Activity: The line with "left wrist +" marks the first line to copy, and the line with "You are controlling" marks the last. Transcribe that stretch of the data below exactly, without pictures.

Raw data:
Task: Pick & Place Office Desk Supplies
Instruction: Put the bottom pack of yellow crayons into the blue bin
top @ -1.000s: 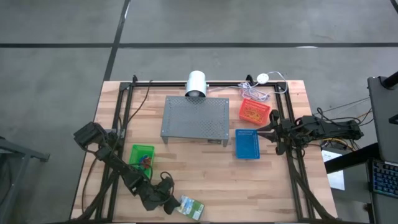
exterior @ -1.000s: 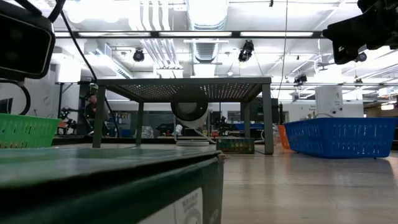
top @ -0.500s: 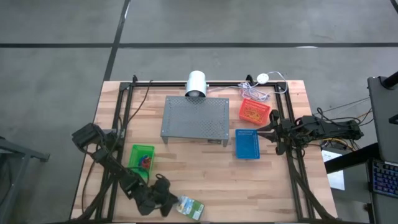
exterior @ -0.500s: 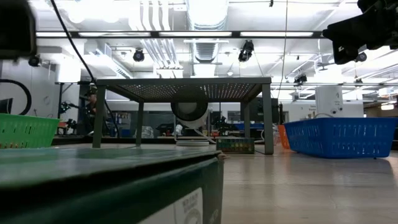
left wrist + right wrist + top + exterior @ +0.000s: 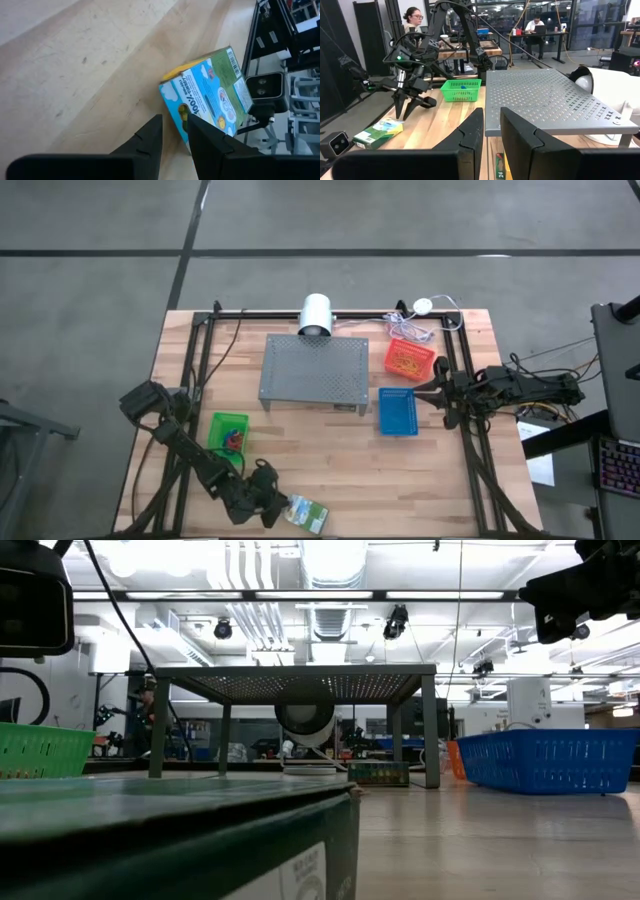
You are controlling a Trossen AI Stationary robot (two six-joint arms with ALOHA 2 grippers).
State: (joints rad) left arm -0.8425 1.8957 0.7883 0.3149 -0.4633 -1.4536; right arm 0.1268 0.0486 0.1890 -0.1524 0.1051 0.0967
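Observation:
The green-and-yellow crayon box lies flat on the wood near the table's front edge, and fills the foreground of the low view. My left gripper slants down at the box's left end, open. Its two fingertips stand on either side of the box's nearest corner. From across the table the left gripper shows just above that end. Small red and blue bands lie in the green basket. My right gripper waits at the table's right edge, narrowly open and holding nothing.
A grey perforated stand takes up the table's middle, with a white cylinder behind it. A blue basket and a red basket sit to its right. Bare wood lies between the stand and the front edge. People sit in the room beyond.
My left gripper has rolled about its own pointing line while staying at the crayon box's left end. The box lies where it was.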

Answer section:
left wrist + right wrist + top + exterior @ +0.000s: 
You are controlling a Trossen AI Stationary robot (two six-joint arms with ALOHA 2 grippers).

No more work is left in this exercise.